Each of these five two-person tents is different enough from the others to give you clear choices, and they range in weight categories from lightweight to ultralight—because I believe every ounce should be justified in the gear I carry. The comparison chart offers a quick look at features that distinguish these tents from one another.

For some guidance on picking out the right tent for your adventures, you may want to first read my “5 Tips For Buying a Backpacking Tent.

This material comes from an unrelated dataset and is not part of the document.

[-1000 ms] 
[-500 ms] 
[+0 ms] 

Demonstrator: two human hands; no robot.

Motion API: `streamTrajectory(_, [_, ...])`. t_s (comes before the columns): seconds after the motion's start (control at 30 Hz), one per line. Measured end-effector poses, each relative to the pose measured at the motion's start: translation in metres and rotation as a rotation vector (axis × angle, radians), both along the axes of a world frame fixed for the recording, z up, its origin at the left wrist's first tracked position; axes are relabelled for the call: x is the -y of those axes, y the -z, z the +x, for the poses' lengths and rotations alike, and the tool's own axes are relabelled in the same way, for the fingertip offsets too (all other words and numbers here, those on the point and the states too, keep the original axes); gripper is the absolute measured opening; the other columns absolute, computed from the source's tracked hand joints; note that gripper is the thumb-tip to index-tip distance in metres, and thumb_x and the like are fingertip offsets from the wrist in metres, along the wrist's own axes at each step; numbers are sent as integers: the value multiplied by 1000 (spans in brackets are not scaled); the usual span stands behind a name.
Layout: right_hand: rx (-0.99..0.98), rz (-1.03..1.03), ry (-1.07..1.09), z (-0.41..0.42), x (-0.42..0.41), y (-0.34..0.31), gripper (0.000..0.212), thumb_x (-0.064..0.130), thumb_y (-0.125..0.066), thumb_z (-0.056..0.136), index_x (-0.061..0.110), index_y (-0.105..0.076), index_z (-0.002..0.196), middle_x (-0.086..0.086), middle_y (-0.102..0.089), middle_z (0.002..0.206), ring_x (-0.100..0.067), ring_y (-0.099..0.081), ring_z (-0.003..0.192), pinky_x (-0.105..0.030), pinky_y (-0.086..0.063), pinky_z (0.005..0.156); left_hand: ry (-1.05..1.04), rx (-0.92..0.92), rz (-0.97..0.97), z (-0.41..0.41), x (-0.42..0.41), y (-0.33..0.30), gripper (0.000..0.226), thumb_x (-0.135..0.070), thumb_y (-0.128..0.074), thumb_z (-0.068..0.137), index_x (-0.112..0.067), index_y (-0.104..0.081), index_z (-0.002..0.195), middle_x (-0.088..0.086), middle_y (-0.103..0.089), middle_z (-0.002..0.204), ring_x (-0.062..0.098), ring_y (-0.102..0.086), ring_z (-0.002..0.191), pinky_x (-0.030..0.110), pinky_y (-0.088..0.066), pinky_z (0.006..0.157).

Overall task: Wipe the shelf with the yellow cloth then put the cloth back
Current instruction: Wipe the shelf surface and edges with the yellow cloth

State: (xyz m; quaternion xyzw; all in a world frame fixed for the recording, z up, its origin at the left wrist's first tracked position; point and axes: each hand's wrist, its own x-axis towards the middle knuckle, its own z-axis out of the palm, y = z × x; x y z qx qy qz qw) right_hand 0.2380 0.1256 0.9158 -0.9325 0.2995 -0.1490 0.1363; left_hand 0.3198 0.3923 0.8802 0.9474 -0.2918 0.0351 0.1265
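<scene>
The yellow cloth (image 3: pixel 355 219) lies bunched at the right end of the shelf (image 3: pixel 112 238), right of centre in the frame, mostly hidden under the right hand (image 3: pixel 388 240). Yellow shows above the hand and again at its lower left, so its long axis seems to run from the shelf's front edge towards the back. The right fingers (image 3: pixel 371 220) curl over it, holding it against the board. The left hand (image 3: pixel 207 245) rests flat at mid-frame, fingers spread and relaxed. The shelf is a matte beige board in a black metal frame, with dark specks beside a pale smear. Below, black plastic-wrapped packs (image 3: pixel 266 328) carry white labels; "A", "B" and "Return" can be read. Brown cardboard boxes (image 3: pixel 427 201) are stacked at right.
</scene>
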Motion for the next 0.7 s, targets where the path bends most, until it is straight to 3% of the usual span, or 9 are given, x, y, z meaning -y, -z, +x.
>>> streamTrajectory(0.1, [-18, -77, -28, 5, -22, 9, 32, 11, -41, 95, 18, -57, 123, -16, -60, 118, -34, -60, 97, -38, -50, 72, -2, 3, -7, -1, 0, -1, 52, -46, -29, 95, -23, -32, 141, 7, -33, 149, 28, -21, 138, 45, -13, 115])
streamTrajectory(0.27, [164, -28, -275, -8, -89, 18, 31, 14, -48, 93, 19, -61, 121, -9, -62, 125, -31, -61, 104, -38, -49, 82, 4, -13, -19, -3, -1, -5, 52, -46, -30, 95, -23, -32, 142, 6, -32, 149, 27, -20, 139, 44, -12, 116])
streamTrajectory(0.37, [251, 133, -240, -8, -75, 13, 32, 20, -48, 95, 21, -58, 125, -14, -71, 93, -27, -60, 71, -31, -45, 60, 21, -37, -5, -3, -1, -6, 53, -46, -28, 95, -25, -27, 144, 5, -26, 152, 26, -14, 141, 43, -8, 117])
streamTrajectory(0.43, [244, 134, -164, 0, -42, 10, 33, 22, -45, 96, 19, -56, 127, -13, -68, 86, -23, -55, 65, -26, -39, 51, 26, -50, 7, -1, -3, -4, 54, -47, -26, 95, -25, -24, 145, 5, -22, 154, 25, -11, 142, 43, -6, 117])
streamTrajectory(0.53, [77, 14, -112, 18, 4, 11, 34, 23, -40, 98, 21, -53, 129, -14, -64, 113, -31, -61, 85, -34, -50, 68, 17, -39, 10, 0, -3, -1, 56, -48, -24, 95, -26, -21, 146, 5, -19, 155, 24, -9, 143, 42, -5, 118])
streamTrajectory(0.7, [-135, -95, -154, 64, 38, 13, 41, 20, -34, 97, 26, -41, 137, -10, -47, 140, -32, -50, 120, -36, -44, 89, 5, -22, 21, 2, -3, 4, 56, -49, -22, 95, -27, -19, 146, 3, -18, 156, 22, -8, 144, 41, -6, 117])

Grab one of these tents and your days on the trail—with a lighter pack—will improve as much as your nights in camp.

I’d love to read your thoughts about these tents in the comments section at the bottom of this story, especially if you have experience with any of them or others you like.

 

ModelPriceWeightFloor AreaPeak HeightDoorsFeatures
Big Agnes Copper Spur HV UL2$4502 lbs. 12 oz.29 sq. ft.40 ins.2* Good space-to-weight ratio and headroom.
* 2 vestibules.
* Quick to pitch.
Exped Mira II Hyperlite$3792 lbs. 14 oz.29 sq. ft.43 ins.2* 2 vestibules.
* Quick to pitch.
* Good space-to-weight ratio.
Marmot Tungsten UL 2P$2993 lbs. 4 oz.32 sq. ft.42 ins.2* Very good space-to-weight ratio and headroom.
* 2 vestibules.
* 88-inch length.
MSR FlyLite$3501 lb. 9 oz.29 sq. ft.44 ins.1* Excellent space-to-weight ratio.
* Pitches with trekking poles.
* Hybrid design.
Sierra Designs Flash 2 FL$4003 lbs. 10 oz.30 sq. ft.43 ins.2* Cavernous interior.
* Pitch in rain and keep inside dry.
* Good ventilation.

 

Big Agnes Copper Spur HV UL2 tent.

Big Agnes Copper Spur HV UL2 tent.

Big Agnes Copper Spur HV UL2
$450, 2 lbs. 12 oz.

For starters, there aren’t many freestanding, two-person tents with two doors and vestibules that weigh under three pounds, so if that’s what you’re shopping for, you already have a short list. The new DAC Featherlite NFL hubbed pole structure creates steeper walls that make the tent feel roomier than its 29 square feet, plus it has a 40-inch peak height and 88-inch length. If you’re looking for an ultralight tent that doesn’t feel like a coffin, your search may be over.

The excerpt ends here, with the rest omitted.